— THE TASK —
Each line of the data below containing "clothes" needs to be listed.

^^^^^^^^^^^^^^^^

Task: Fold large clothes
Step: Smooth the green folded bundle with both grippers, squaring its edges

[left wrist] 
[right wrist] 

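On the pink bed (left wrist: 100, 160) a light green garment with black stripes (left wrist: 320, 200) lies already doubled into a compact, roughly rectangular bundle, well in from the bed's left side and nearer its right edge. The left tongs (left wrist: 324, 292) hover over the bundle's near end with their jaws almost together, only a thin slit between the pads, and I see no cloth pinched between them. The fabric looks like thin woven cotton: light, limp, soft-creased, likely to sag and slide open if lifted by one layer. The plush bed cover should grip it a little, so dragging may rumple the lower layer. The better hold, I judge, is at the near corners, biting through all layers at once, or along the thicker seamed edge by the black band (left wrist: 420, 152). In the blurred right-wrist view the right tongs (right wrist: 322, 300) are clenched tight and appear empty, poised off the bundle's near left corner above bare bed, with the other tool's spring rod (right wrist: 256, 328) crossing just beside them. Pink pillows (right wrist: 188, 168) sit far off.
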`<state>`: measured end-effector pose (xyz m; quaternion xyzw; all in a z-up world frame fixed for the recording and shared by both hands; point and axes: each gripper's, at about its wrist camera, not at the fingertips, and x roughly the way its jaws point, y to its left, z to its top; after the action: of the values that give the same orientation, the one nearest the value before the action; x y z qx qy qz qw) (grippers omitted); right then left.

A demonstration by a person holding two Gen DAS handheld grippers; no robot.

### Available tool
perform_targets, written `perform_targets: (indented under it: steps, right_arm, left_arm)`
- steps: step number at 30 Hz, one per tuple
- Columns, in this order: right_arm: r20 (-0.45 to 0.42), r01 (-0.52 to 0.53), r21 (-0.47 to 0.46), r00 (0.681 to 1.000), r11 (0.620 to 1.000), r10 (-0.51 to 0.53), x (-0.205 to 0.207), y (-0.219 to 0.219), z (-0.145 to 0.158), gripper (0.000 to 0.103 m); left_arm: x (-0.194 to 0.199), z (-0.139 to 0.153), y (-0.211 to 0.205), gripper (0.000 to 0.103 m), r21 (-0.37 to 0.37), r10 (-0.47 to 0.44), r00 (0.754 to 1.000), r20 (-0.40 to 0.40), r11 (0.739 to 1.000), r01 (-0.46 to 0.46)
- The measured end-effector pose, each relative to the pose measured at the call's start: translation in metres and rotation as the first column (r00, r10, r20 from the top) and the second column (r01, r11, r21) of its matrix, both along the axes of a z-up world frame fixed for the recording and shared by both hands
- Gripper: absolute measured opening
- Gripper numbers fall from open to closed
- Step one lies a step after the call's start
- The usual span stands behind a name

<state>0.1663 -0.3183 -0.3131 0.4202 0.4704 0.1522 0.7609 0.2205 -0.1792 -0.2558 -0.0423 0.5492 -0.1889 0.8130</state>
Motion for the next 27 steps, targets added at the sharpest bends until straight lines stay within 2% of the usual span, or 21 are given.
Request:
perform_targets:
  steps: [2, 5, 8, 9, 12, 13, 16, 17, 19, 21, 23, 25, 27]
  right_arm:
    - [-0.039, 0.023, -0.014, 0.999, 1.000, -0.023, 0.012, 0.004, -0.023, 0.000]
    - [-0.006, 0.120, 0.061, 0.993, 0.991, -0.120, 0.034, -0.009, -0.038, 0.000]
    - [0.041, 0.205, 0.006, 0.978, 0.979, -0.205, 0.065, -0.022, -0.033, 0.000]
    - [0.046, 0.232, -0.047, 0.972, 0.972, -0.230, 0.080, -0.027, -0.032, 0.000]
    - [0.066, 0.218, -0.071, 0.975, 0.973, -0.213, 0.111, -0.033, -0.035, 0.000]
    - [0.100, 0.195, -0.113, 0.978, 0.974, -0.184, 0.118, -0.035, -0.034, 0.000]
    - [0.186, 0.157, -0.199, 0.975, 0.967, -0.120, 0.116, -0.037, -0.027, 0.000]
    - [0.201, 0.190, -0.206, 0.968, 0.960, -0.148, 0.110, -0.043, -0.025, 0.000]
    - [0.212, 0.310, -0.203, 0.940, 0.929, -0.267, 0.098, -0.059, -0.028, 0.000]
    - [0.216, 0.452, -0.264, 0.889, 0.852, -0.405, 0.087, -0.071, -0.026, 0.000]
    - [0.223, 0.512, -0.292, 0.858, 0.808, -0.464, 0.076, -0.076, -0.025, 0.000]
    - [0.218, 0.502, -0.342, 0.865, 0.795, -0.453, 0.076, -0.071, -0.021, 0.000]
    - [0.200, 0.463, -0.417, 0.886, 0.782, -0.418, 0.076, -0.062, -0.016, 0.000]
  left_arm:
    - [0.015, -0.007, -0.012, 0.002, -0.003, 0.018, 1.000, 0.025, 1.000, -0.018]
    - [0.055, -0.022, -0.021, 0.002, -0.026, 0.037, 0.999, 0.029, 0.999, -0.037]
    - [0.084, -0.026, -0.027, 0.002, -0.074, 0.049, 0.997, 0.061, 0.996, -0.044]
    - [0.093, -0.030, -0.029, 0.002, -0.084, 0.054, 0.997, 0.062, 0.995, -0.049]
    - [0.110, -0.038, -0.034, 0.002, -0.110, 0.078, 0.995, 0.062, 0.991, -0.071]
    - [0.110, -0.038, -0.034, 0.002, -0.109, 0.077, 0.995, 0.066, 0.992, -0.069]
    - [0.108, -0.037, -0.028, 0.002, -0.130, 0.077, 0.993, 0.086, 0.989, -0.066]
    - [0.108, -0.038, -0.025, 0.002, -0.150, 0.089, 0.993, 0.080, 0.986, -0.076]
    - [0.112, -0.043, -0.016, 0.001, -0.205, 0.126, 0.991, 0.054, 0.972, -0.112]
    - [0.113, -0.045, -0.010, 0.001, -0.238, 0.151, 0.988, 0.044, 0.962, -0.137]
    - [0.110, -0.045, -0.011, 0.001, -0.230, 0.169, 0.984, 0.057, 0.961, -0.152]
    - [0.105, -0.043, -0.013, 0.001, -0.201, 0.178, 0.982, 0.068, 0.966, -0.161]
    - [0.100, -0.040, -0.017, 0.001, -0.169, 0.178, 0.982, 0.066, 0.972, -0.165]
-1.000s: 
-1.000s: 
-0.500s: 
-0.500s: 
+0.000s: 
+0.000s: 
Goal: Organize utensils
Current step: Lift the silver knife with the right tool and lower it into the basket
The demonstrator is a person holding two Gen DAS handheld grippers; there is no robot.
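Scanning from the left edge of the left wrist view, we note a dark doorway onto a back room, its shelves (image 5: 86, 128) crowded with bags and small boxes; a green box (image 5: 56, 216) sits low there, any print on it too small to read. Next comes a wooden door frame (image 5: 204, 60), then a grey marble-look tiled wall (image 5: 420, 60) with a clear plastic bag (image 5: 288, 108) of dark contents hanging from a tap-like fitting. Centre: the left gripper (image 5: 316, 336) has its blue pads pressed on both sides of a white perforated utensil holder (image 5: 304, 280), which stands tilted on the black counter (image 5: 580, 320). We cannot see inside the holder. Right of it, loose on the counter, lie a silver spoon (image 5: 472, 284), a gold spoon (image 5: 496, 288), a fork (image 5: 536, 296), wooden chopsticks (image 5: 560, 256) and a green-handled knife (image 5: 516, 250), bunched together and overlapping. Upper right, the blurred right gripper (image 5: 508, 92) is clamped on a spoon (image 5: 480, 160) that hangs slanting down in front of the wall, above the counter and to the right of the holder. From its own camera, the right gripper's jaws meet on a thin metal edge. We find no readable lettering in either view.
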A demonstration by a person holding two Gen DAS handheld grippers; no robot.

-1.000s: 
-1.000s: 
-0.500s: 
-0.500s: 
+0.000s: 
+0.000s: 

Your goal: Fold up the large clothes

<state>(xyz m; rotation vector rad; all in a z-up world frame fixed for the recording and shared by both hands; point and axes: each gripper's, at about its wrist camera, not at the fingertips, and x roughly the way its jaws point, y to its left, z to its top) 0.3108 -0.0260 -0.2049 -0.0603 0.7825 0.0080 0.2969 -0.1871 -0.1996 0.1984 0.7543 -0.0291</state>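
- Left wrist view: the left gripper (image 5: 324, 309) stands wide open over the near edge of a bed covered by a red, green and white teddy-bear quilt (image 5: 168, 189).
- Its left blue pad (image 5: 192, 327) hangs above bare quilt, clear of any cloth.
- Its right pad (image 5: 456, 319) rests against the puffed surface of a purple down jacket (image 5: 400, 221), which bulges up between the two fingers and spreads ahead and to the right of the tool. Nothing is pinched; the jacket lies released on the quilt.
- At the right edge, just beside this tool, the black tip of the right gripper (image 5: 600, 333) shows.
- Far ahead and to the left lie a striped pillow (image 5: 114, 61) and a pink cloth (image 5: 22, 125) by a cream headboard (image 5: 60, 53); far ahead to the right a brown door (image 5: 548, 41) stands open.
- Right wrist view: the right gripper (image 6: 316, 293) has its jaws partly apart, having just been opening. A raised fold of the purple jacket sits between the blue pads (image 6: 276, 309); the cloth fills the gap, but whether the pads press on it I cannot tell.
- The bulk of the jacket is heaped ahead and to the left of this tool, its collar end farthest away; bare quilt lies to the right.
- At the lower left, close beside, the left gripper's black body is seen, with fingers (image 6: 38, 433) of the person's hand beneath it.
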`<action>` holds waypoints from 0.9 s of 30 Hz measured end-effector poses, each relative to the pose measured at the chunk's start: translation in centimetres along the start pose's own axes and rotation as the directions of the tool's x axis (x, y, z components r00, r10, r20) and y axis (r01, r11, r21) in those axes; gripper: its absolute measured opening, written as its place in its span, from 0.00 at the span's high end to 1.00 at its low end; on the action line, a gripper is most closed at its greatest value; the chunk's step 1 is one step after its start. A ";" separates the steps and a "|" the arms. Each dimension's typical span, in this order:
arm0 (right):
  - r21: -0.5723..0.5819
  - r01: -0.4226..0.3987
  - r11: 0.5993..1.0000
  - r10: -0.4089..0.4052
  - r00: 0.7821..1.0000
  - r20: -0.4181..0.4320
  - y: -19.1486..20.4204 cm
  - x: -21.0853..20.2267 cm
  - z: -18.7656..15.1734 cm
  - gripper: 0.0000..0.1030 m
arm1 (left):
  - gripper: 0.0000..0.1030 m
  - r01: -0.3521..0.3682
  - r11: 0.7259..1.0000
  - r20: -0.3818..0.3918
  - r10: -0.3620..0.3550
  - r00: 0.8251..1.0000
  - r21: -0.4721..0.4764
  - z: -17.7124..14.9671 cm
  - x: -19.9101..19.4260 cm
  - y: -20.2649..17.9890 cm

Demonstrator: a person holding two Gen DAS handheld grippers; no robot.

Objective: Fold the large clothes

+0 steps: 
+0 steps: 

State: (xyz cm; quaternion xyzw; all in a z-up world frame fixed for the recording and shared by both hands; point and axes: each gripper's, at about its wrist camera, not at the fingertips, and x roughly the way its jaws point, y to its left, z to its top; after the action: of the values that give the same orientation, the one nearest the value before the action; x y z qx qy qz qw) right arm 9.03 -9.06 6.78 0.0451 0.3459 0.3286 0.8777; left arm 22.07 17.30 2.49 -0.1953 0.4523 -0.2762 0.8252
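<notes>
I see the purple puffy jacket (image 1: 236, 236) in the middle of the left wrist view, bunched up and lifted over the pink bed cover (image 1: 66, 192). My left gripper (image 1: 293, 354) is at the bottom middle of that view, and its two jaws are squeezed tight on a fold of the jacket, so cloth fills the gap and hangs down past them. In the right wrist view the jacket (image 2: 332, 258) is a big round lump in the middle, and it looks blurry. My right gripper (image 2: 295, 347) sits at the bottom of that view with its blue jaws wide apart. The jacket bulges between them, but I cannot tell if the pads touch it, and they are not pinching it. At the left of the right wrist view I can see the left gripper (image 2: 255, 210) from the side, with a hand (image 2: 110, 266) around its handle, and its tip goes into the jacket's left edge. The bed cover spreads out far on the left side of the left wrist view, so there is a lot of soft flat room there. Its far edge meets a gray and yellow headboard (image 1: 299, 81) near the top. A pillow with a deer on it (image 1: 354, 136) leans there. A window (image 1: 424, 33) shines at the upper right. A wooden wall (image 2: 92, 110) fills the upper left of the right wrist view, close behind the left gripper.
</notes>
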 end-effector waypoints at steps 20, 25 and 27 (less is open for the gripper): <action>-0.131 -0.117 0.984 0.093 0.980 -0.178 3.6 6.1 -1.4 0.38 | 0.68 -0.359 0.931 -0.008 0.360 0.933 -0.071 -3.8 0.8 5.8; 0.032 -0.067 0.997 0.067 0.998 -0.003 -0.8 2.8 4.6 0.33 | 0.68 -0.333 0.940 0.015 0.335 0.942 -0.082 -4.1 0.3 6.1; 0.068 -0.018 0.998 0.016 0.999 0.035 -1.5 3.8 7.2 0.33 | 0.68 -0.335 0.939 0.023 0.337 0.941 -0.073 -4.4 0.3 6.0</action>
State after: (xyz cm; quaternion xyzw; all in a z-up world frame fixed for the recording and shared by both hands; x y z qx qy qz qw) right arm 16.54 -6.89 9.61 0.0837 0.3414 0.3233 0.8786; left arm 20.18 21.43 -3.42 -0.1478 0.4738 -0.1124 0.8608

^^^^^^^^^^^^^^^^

— ANSWER TO THE PROBLEM —
Task: Fold large clothes
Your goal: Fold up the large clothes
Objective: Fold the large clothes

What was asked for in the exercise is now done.